>>2405013I don't think it's
desirable to regress to an earlier mode of production under any circumstances. I also don't think that it's something that is required by any kind of teleology, including the one that you're positing. Relations of production change
because they must in order to accomodate increased
forces of production. Just as there is no way that feudalism can be more productive than capitalism, there is no way that capitalism can be more productive than communism. This doesn't mean that the mode of production
can't regress, only that it's never something that will be desired by the people living within it.
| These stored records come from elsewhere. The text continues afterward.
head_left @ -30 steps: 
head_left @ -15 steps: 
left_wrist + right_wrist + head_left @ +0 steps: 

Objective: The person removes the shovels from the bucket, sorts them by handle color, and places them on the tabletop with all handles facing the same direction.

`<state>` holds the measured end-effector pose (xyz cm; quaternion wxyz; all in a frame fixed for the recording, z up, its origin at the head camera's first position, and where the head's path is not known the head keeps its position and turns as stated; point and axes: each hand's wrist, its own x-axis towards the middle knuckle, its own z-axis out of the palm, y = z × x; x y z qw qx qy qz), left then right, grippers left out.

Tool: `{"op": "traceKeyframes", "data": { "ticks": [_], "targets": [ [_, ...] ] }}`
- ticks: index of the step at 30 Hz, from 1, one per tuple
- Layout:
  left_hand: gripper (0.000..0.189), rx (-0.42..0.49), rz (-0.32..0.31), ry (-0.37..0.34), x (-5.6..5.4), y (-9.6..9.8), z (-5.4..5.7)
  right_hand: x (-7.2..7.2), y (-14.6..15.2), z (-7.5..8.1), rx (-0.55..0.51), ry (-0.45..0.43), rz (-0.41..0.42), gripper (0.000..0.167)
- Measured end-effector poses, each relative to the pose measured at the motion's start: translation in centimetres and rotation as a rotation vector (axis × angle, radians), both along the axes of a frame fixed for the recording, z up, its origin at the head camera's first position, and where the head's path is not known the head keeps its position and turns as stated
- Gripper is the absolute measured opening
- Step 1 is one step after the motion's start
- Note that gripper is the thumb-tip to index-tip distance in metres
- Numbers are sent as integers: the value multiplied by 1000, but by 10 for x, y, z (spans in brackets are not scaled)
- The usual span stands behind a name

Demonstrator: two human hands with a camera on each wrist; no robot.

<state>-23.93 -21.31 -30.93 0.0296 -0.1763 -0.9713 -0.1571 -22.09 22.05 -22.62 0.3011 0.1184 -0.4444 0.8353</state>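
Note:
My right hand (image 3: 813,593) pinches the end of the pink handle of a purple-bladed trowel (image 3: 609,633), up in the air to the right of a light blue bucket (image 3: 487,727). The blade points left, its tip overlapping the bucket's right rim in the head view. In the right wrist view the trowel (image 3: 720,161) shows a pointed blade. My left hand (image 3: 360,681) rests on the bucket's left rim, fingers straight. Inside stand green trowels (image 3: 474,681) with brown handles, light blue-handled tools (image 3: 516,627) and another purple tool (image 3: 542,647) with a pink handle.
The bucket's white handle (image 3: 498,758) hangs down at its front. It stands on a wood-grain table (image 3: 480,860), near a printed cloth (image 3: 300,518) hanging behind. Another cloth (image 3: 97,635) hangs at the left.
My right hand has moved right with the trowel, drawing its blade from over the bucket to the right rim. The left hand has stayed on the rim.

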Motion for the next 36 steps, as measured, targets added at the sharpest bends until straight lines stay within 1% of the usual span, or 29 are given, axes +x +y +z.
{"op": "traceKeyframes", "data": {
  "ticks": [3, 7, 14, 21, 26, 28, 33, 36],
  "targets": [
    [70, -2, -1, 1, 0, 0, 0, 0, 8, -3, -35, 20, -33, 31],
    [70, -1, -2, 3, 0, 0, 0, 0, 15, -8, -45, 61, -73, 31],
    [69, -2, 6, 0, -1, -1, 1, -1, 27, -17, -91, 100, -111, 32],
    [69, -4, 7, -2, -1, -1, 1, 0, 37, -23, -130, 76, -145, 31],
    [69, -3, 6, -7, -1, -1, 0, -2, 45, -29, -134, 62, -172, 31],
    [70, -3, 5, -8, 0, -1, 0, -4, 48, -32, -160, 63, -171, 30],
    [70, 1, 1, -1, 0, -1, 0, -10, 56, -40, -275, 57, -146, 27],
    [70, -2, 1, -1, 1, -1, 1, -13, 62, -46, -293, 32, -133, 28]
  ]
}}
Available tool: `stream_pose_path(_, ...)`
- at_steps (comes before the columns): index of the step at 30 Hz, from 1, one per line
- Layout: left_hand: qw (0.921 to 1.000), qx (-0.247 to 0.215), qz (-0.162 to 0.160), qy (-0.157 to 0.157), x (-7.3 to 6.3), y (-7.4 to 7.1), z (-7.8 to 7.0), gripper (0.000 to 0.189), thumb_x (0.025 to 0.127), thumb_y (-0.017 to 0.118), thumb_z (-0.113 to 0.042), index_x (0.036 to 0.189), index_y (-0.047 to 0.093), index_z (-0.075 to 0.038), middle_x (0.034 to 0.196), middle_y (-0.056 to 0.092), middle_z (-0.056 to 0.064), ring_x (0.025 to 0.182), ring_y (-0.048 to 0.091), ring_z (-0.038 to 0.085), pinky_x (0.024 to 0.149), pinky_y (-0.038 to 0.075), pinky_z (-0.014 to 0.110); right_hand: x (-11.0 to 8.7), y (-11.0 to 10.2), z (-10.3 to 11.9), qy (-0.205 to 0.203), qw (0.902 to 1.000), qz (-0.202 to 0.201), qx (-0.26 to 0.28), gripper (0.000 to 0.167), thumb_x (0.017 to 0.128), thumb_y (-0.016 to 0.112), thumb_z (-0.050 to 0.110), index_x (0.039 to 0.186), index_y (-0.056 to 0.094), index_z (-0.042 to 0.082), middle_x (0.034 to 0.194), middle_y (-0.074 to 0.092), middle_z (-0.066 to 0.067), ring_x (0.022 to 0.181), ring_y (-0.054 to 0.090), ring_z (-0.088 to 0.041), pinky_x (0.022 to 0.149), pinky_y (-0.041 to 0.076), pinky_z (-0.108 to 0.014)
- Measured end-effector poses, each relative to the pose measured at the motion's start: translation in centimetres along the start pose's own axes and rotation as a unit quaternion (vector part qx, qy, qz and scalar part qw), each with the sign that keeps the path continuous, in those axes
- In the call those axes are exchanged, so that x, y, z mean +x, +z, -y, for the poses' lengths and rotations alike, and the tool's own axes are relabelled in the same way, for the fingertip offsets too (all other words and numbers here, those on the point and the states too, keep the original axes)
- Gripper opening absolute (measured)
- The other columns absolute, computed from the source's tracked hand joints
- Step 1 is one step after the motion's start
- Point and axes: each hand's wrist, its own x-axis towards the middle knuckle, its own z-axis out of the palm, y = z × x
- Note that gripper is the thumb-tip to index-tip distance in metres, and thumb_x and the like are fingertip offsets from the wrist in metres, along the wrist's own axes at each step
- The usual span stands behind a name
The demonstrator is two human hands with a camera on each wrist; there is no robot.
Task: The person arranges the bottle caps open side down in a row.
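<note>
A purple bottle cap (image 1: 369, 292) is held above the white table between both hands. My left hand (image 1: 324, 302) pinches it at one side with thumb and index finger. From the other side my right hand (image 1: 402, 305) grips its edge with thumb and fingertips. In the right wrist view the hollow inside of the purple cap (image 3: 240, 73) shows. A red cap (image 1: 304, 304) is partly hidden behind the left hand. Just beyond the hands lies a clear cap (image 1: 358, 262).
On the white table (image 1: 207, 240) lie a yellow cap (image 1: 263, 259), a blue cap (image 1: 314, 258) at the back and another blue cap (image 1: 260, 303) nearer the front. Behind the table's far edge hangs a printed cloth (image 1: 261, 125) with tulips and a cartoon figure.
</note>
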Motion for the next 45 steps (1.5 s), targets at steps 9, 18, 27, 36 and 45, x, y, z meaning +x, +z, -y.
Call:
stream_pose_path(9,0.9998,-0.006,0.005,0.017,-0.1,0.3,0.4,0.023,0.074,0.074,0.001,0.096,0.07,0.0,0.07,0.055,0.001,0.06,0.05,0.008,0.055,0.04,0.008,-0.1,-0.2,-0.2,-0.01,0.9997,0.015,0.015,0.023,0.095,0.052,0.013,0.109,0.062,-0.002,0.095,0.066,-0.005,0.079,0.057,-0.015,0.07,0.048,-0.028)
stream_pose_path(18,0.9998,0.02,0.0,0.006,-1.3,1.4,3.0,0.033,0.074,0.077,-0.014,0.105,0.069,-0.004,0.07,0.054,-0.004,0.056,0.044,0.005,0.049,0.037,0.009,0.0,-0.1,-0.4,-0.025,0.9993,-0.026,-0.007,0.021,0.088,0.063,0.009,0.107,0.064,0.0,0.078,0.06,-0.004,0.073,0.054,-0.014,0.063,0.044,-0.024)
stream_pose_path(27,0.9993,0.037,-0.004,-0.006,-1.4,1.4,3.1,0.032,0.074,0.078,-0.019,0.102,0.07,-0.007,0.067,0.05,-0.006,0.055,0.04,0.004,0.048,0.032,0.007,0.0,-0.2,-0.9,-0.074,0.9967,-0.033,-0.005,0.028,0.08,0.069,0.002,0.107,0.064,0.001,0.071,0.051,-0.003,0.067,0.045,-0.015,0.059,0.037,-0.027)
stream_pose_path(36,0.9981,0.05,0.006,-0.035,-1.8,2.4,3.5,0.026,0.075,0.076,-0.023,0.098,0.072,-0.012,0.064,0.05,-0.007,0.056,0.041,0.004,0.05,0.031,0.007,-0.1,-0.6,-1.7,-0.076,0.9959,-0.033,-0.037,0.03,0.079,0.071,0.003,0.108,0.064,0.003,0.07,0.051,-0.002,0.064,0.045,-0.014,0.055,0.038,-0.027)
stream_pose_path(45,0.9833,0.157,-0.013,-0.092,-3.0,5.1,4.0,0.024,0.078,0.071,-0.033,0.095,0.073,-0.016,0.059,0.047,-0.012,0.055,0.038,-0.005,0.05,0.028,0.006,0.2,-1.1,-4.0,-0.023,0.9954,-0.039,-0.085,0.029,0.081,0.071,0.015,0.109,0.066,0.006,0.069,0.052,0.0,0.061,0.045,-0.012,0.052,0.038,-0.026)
I think that humans are unlikely to lose their anthropocentrism, at least anytime soon (on a geological time scale), so I wouldn't worry too much about that. We don't socialize with rocks, after all. That said, I think if communism is realized, that its productive forces will inevitable turn to shepherding the natural environment in a planned and deliberate way. This doesn't mean that it will conform to your (or my, or anyone's) particular moral calculus, but I think it does imply that we'll reach a level of local homeostasis with the natural world, which is better than what we've got now.
The far-flung possibility of a future communist or postcommunist society's struggles with the forces of production are, quite literally, not possible to predict. In light of that, I'll say only this: the break between communism and all previous civilization is that, with the abolition of class society, the forces of production will be made to serve society, rather than the other way around (as has been the case with all previous civilization). This opens up genuinely unforeseeable social and historical possibilities. One of them (and I'm speculating here) is the cessation of the drive to mindlessly place production above our conception of the social good.
I want to go a step further in this discussion. I used to be pretty fixated on the idea of the human species' survival. I thought that the only way for humanity to flourish in the very long run was to spread to the stars. And all things considered, I'd rather see that happen than not. (Of course, I wouldn't want to see our society's current form spread over the galaxy, because it's grotesque and suicidal. But I think that the evils of capitalism also hinder the kind of enormous collective effort required to do something like colonize space, so in my opinion that's a moot point.)
Anyway, I fixated on this idea of human survival. But eventually I realized that this was just a distorted form of my anxiety about my own personal, individual death. I had just projected my death to be the death of all humanity, and was looking for a solution that I thought was possible or likely, so that I could unconsciously reassure myself that my own individual death wasn't in vain.
But if we really look at this dialectically, what is the "best-case" scenario for someone with this fixation? (Obviously this is all a meaningless flight of fancy to distrace oneself from reality, but hey, we're both on the Internet, and that's all we're doing right now anyway.) If humanity spreads to the stars and lasts for billions and billions of years, we know that it will change. Being is becoming, and all things are in a process of coming into being or passing away. All things change, either through extinguishment or development. So it's literally inevitable that humanity would, on a stellar timescale, change so much that it is qualitatively no longer recognizable to you and me as human anymore, but whatever standard we choose to use.
This is not functionally different from the extinction of humanity. Just as all things have a beginning, all things have an end. It is better to actually sit with death, and to realize this, and grapple with the question in its true form, instead of this mystified science-fiction fantasy. I'm not saying that it's easy to do, or even that you can resolve it for yourself, but there's honesty and purpose in it.